Casualties

Each of us can instantly think of a time or many times when someone has caused us pain.  Being the victim of someone else’s behavior seems to readily come to our minds and we can sometimes even park there; sometimes for far too long.  

Are we as apt to consider the times we ourselves have created casualties?  The times our behavior has wreaked havoc, created chaos and left an aftermath of injuries?  Our sin nature guarantees, even endorses this ugly legacy of sorts.  In the flesh, we are selfish in countless ways. We instinctively give far more weight to how we have been injured than to how we ourselves have caused suffering; how we have been the offended instead of being the offender.  

As I ponder casualties, I suppose there are endless instances fostering this outcome. Anger tops the list, most likely.  Those times when our words and actions have been fueled by feelings unleashed and often projected onto someone else physically or verbally or maybe even in a graceless silent treatment and withholding of love.  In those moments, our own desires seem to be all that matters.  We will unload our pent up aggression on our spouse, our friends, our coworkers and even our pets and children to seek the satisfaction of release without considering the injuries we are creating.  

Marriage is a fertile ground for dying to self.  It’s an opportunity to be more like Jesus each and every day, putting someone else before yourself.  We can learn so much if we allow God to have His way, but all too often we do not.  We stay parked in our stale habits, our old mentality of “take care of me first”.  Casualties can be immeasurable over the years, particularly if one and/or the other partner is committed to a constant default of returning to old ways; relaxing in what’s familiar and what’s comfortable, regardless of the suffering prolonged for both parties.  

Casualties in marriage may be obvious and more readily noticeable such as a list of infidelities, physical abuse, or even abandonment either emotionally, financially, physically, etc.  But there are a plethora of other casualties less obvious.  In today’s society, it seems to be common for our women to “lead” in ways for which men were designed.  The injury to both parties is established because one is not fulfilling their God given role and the other is exhausted doing a job they were not created to do.  

Casualties occur when spouses are less than transparent.  Sneaking, lying, and intentionally withholding information from our spouse fosters distrust and lack of security with someone of which we are “one”.  It’s an internal destruction of the marriage, intentional or not. The ugly truth is, if we are doing any of these things, we already have the conviction whatever we are hiding is wrong-hence the dishonesty.  

Casualties make an appearance when we default to our old selves.  If we have given our lives to Christ, we are a new creation.  Although we don’t arrive overnight, He is working-always working to deliver us from our old sin nature and usher us into freedom.  When we revert back to things we have walked away from, we not only injure ourselves, but we wound those around us.  Those who were free from our bad habits bruising them, those who showed us grace and were clinging to the hope we wouldn’t selfishly return to our “vomit” (Proverbs 26:11).  There is also an element of security that is shaken in these moments for ourselves even though we may deny it, but definitely for our marriage and families.  

We can be the author of casualties in our workplace, in our church homes, among our friends, the possibilities are endless.  We have God’s truth to keep us on track.

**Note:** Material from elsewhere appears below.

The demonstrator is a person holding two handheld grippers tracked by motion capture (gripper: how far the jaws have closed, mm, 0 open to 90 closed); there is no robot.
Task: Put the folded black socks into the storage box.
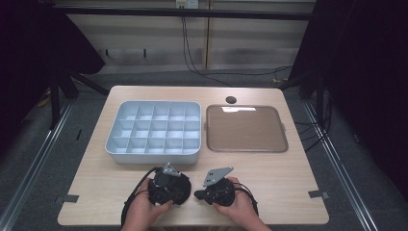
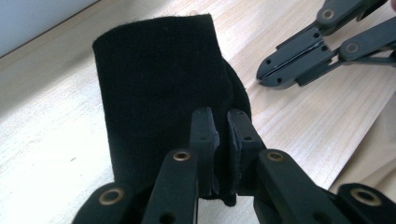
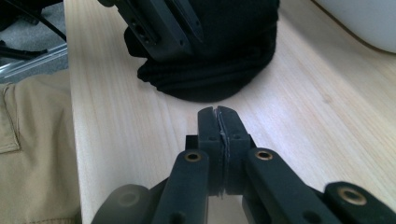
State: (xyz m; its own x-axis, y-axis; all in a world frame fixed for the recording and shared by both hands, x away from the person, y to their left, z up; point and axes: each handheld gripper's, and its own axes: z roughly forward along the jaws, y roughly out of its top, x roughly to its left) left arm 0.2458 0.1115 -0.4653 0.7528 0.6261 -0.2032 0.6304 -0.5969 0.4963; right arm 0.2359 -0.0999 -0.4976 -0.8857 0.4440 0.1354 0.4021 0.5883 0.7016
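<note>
A: Entry. Black sock (image 2: 159, 93) lies on the table (image 1: 288, 183) at the near edge, in front of the white divided tray (image 1: 153, 131); the brown flat tray (image 1: 246, 129) sits just right of that one and holds nothing.

B: Left gripper (image 2: 223, 140)?

A: Jaws narrow, pinched on a fold of the sock. In the left gripper view the knit stands up from the jaws like a flap. From the high view both hands are close together at the table's near edge.

B: Right gripper (image 3: 218, 122)?

A: Jaws fully together, nothing between them. Its tip rests near the sock's rounded end, apart from it.

B: Handling notes?

A: Judgement only: soft, light, limp knit. It will sag and fold wherever it is unsupported, won't break, and shouldn't slip much against the pads. A thin single layer could pull free, so pinch a doubled edge or the cuff. For the right gripper, the free rounded end nearest it looks the best spot; two holds well apart would let the sock be stretched or folded cleanly.
</note>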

It’s readily available to us every single moment of every single day and so is He Himself.  

Maybe the most difficult piece of this casualty scenario is swallowing our pride and false sense of self righteousness and actually submerging ourselves in humility.  A humility that acknowledges, there is nothing good in me except Him.  A humility that accepts responsibility for the casualties we have created.  A humility that confesses, I can not do this alone.  Left to ourselves and our own abilities, we will always return to our flesh, our selfishness.  We will continue to rack up casualties, injuring those in our paths and none of that is being made more in His image nor does it offer Him even a smidge of glory.  

Let’s ask God to seek our hearts.  Let’s be brave and ask Him to reveal to us the ways we are creating casualties…and then let’s ask Him to help us not.  Ask Him to show us His way, a way that fosters love not hurt, a way that ushers us and those around us to abundant life and freedom, a way that ultimately points toward Him and gives Him all the glory.